Moradores da Rua Luiz Gonzaga, no bairro Santos Dumont, em Aracaju, denunciam que convivem há mais de um mês com a irregularidade no abastecimento de água. Segundo os relatos de Evanilson Alberto, 48, e Noemia Maria dos Santos, 77, a água até chega diariamente, mas apenas durante a madrugada, em pouca quantidade, e sem força suficiente para subir até as caixas d’água das residências.

De acordo com os moradores, a situação se agravou nos últimos 15 dias, período em que a água deixou de abastecer completamente as caixas. A única forma encontrada para garantir o mínimo necessário tem sido acordar de madrugada, por volta das 3h ou 4h, para aparar água em torneiras mais baixas, enquanto o fornecimento dura.

“Todos os dias chega um pouco de água, mas é de madrugada e acaba logo. Só chega na torneira baixa. Não sobe uma gota para a caixa d’água”, relata Evanilson Alberto.

Ele informou que já entrou em contato com a Iguá Sergipe pelo menos quatro vezes, abrindo protocolos e comunicando a situação. Segundo ele, a resposta recebida é sempre semelhante: a empresa informa que há manutenção em andamento, pede desculpas pelo transtorno e afirma que o abastecimento será regularizado. No entanto, até o momento, o problema continua.

“Eles pedem paciência, dizem que vai regularizar, pedem desculpas, mas nada é resolvido. Já são 15 dias sem água na caixa e mais de um mês com falta d’água no bairro”, afirmou.

Evanilson Alberto, 48, que é cadeirante, possui uma caixa com capacidade para 2 mil litros, mas o reservatório está vazio.

A situação tem provocado transtornos diários. Evanilson, que é cadeirante, possui uma caixa com capacidade para 2 mil litros, mas o reservatório está vazio. Ele também enfrenta problemas de saúde e tem precisado tomar banho com baldes de água levados pela sua mãe, Noemia, que também está gripada e precisa levantar durante a madrugada para tentar armazenar o pouco que chega.

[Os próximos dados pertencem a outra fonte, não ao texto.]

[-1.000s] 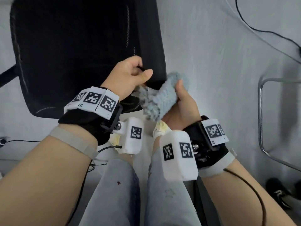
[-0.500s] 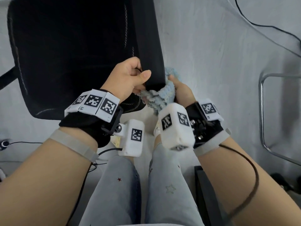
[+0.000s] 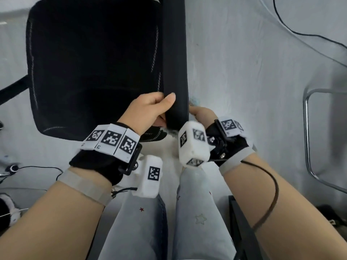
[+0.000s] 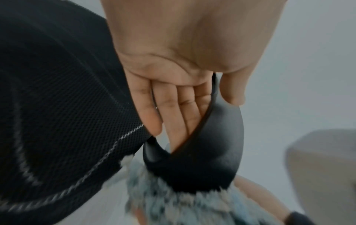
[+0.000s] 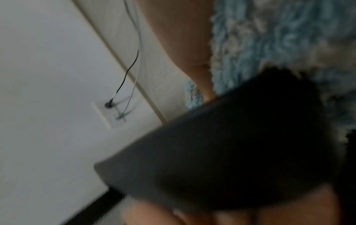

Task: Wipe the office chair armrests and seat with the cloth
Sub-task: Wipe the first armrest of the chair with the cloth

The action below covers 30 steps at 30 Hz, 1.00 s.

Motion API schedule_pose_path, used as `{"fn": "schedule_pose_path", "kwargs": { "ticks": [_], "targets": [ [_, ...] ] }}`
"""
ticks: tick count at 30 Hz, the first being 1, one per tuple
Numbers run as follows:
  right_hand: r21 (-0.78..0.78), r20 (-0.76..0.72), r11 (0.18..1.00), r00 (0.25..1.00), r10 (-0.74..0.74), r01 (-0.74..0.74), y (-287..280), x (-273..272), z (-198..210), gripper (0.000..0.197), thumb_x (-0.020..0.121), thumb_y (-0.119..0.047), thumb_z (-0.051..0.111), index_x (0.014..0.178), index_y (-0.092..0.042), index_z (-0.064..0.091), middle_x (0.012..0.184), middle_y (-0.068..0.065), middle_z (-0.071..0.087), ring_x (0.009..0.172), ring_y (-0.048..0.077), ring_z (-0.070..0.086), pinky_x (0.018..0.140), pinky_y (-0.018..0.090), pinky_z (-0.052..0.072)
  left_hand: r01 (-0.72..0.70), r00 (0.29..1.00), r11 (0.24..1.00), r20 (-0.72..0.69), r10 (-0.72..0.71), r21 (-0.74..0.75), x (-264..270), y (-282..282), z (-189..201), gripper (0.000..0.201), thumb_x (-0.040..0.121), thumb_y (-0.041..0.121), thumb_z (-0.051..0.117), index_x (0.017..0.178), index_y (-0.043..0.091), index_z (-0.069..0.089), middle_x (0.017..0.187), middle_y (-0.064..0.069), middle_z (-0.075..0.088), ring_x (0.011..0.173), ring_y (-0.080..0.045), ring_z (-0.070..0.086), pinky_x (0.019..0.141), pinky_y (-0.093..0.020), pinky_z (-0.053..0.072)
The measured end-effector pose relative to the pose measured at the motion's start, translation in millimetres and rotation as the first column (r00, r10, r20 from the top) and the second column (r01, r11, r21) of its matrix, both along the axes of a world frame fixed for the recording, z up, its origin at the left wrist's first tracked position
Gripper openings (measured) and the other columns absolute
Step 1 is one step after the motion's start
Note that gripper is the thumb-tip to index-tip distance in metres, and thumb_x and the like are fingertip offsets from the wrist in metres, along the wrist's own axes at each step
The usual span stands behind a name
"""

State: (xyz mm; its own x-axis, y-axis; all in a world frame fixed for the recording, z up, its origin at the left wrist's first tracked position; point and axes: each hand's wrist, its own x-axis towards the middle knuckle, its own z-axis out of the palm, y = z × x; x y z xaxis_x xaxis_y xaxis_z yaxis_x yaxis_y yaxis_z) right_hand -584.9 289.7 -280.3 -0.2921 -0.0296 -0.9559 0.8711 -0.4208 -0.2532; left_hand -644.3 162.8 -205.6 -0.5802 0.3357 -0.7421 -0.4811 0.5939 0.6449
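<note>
A black office chair with a mesh seat (image 3: 90, 66) stands before me, its black right armrest (image 3: 175, 59) running away from me. My left hand (image 3: 150, 107) grips the near end of the armrest (image 4: 202, 159), thumb on top and fingers (image 4: 185, 109) underneath. My right hand (image 3: 201, 114) holds a fluffy blue-grey cloth (image 5: 269, 42) against the armrest's outer right side. In the head view only a tuft of cloth (image 3: 194, 101) shows past the armrest. The left wrist view shows the cloth (image 4: 173, 202) under the armrest's tip.
Grey floor lies all around. A chrome tube frame (image 3: 308, 139) stands at the right. A black cable (image 3: 300, 30) runs across the floor at the top right. My legs in pale jeans (image 3: 197, 212) are below. A wall socket (image 5: 109, 111) with plugged cables shows in the right wrist view.
My right hand has carried the cloth from in front of the armrest's tip to its outer right side, mostly out of the head view. My left hand kept its grip on the armrest.
</note>
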Motion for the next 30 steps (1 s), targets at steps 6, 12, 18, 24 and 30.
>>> {"fn": "schedule_pose_path", "kwargs": {
  "ticks": [6,12,18,24,30],
  "targets": [
    [0.159,-0.083,0.985,0.993,0.078,-0.064,2.6,18.0,30.4,0.039,0.091,-0.024,0.054,0.120,0.002,0.054,0.116,0.015,0.061,0.102,0.029,0.062,0.088,0.032,0.049,0.031,0.999,1.000,-0.038,-0.031,-0.001,-21.4,14.1,3.9,0.008,0.088,0.019,0.056,0.095,0.021,0.055,0.092,-0.009,0.067,0.080,-0.024,0.065,0.066,-0.031,0.056],
    [-0.108,-0.130,0.992,0.989,-0.075,0.061,29.9,3.9,64.4,0.040,0.092,-0.025,0.050,0.116,0.006,0.056,0.098,0.019,0.064,0.084,0.029,0.062,0.083,0.039,0.051,0.075,0.996,0.997,-0.042,-0.075,-0.001,-23.5,10.3,1.7,0.008,0.088,0.021,0.056,0.090,0.026,0.051,0.086,-0.007,0.063,0.069,-0.016,0.062,0.053,-0.020,0.054],
    [-0.182,-0.149,0.955,0.953,-0.264,0.236,30.0,-29.0,66.6,0.043,0.093,-0.031,0.047,0.122,0.000,0.054,0.101,0.016,0.063,0.097,0.030,0.059,0.098,0.043,0.047,0.138,0.990,0.990,0.015,-0.138,-0.007,-20.3,1.5,2.6,0.011,0.085,0.020,0.059,0.087,0.027,0.052,0.078,0.002,0.064,0.065,-0.010,0.065,0.059,-0.023,0.053],
    [-0.270,-0.018,0.959,0.996,-0.092,0.084,15.6,21.2,59.7,0.029,0.092,-0.027,0.047,0.080,-0.005,0.061,0.053,0.006,0.066,0.046,0.015,0.062,0.051,0.021,0.053,-0.012,1.000,1.000,-0.029,0.012,0.010,-38.8,15.2,9.3,0.015,0.081,0.021,0.065,0.095,0.015,0.060,0.098,-0.008,0.068,0.090,-0.020,0.068,0.079,-0.038,0.057],
    [-0.096,-0.131,0.995,0.991,-0.042,0.029,25.9,-27.0,54.9,0.041,0.089,-0.031,0.053,0.113,0.001,0.059,0.101,0.016,0.068,0.094,0.029,0.066,0.096,0.045,0.049,-0.001,1.000,0.998,-0.022,0.000,-0.064,-43.0,13.1,2.5,0.017,0.085,0.029,0.060,0.084,0.013,0.053,0.088,-0.008,0.066,0.084,-0.023,0.066,0.071,-0.036,0.057]
  ]
}}
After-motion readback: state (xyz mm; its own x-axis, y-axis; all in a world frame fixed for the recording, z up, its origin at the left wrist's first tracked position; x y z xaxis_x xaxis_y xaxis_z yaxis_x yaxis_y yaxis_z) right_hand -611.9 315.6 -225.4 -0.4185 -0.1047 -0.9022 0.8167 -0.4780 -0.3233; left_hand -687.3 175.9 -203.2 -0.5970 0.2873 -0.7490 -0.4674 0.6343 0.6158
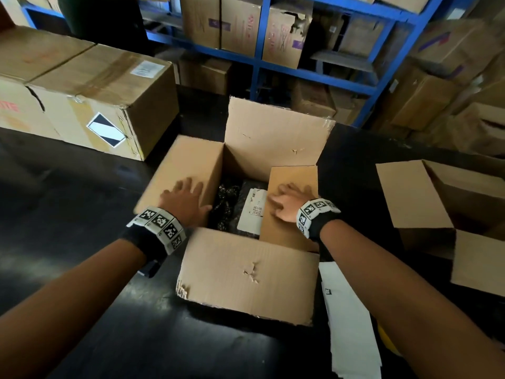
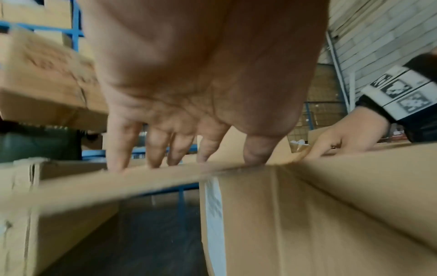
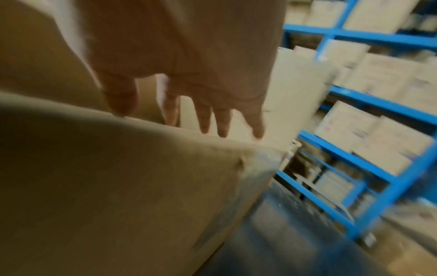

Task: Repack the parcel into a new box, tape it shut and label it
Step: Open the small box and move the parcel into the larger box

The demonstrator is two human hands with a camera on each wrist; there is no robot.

Segundo os relatos, antes da mudança na gestão do abastecimento, a água chegava pela manhã, por volta das 6h, permanecia até aproximadamente 9h e era suficiente para encher a caixa d’água e alguns reservatórios. Agora, os moradores afirmam que dependem de pequenos baldes coletados durante a madrugada para passar o dia.

“É complicado. A pessoa paga a conta todos os meses e não tem água. A gente perde o sono, acorda de madrugada para pegar um pouco de água e no dia seguinte fica cansado, indisposto. Está bem difícil”, desabafou.

Os moradores também relatam que, anteriormente, a concessionária enviava carro-pipa para amenizar a situação, mas que esse serviço teria sido suspenso. Sem o apoio emergencial e sem água suficiente nas torneiras, eles cobram uma solução imediata para o problema.